Он натягивает свои очки.
–А вы, собственно, кто?
Я беру его бейджик, чтобы прочитать имя.
–Толя, ты бл*ть не те вопросы сейчас задаёшь. Поверь, Толя, если парень в десятой палате не выживет, я же тебя живьём рядом с ним закопаю. – Эти слова оказали нужное воздействие. Всё-таки видно люди по моему внешнему виду смогли понять, что я не простой человек.
Началась вся эта движуха. Медсёстры, колбы, оборудование. Через какое-то время врач вышел из палаты. Я ходил по коридору и нервно перебирал пальцами. Он нерешительной походкой подошёл ко мне.

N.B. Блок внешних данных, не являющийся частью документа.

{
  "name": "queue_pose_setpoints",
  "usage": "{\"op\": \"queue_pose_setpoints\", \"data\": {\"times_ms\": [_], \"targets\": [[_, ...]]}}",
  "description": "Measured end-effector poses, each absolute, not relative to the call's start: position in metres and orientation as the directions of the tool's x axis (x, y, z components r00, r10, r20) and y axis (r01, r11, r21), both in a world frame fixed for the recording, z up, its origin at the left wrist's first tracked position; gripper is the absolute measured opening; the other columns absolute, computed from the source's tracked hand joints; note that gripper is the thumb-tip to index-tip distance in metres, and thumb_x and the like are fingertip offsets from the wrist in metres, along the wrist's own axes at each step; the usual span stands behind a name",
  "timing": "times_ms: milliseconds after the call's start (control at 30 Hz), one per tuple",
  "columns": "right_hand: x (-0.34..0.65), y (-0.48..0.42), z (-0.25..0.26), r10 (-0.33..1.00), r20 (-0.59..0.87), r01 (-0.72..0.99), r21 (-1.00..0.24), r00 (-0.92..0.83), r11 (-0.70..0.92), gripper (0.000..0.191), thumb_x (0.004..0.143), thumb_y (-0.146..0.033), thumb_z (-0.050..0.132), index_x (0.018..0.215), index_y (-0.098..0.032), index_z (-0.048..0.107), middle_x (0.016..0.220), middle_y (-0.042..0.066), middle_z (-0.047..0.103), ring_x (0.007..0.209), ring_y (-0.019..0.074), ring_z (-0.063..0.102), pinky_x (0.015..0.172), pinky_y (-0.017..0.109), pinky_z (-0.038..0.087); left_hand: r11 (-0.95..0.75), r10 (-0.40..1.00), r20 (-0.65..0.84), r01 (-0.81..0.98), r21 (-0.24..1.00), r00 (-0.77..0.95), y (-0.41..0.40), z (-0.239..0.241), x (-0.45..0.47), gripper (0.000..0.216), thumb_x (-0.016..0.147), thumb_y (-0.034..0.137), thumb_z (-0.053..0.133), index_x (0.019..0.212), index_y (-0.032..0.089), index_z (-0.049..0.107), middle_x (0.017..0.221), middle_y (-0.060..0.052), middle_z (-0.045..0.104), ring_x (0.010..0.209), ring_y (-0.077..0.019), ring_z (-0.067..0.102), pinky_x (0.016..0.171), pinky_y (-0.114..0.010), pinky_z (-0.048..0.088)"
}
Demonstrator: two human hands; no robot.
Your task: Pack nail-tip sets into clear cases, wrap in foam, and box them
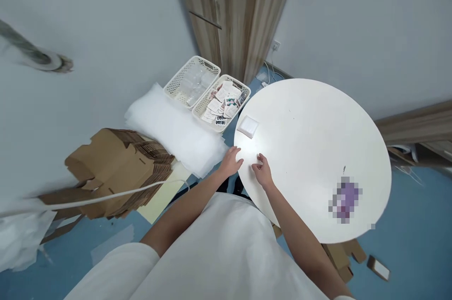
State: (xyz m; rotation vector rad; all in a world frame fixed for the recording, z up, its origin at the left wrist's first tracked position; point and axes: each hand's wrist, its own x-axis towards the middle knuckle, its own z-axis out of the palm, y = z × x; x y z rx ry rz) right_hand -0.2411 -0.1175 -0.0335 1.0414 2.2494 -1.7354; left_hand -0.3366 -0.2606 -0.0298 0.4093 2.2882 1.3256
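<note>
At the table's (310,144) edge, the left hand (230,162) is empty, its fingers loosely parted from the thumb; the right hand (262,171), fingers half curled with a gap to the thumb, appears empty too. The white stack (249,126) lies on the table just beyond them, near a basket (205,124).

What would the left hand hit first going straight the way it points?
Likely the small white rectangular stack on the round white table; the left hand's height is unclear, so it might pass over.
</note>
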Motion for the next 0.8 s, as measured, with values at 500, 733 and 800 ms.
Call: {"op": "queue_pose_setpoints", "data": {"times_ms": [500,733,800], "targets": [[-0.241,-0.127,-0.043,0.320,-0.261,0.402,-0.735,-0.911,0.545,0.060,0.071,-0.031,0.052,0.127,-0.019,0.034,0.136,0.015,0.027,0.127,0.0344,0.021,0.099,0.054,0.025,0.394,0.271,-0.512,-0.391,0.831,-0.815,-0.342,-0.009,-0.285,0.042,0.049,0.035,0.077,0.088,0.030,0.065,0.099,-0.011,0.064,0.088,-0.0255,0.062,0.079,-0.036,0.049],[-0.277,-0.180,-0.017,-0.059,-0.131,0.071,-0.804,-0.990,0.591,0.047,0.079,-0.033,0.043,0.124,-0.019,0.040,0.113,0.011,0.054,0.099,0.0239,0.053,0.086,0.042,0.042,0.451,0.076,-0.271,-0.210,0.868,-0.960,-0.378,0.017,-0.285,0.034,0.060,0.033,0.068,0.093,0.025,0.064,0.096,-0.007,0.065,0.087,-0.0249,0.061,0.085,-0.037,0.045],[-0.295,-0.205,-0.010,-0.203,-0.165,0.018,-0.815,-0.965,0.579,0.042,0.078,-0.035,0.046,0.118,-0.020,0.048,0.101,0.009,0.060,0.083,0.0209,0.058,0.077,0.038,0.046,0.497,-0.029,-0.208,-0.195,0.845,-0.978,-0.405,0.021,-0.289,0.030,0.066,0.032,0.064,0.094,0.024,0.063,0.096,-0.006,0.064,0.090,-0.0247,0.059,0.088,-0.037,0.042]]}}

–Толя, если нужны лекарства, препараты, обследование, ты скажи, я заплачу за всё. Цена не имеет значения.
Он нервно потёр свой лоб. Видно, подбирал слова, потому как не хотел быть заживо погребённым. Хотя мы оба прекрасно понимали, что это всего лишь аллегория, но испытывать судьбу он явно не хотел.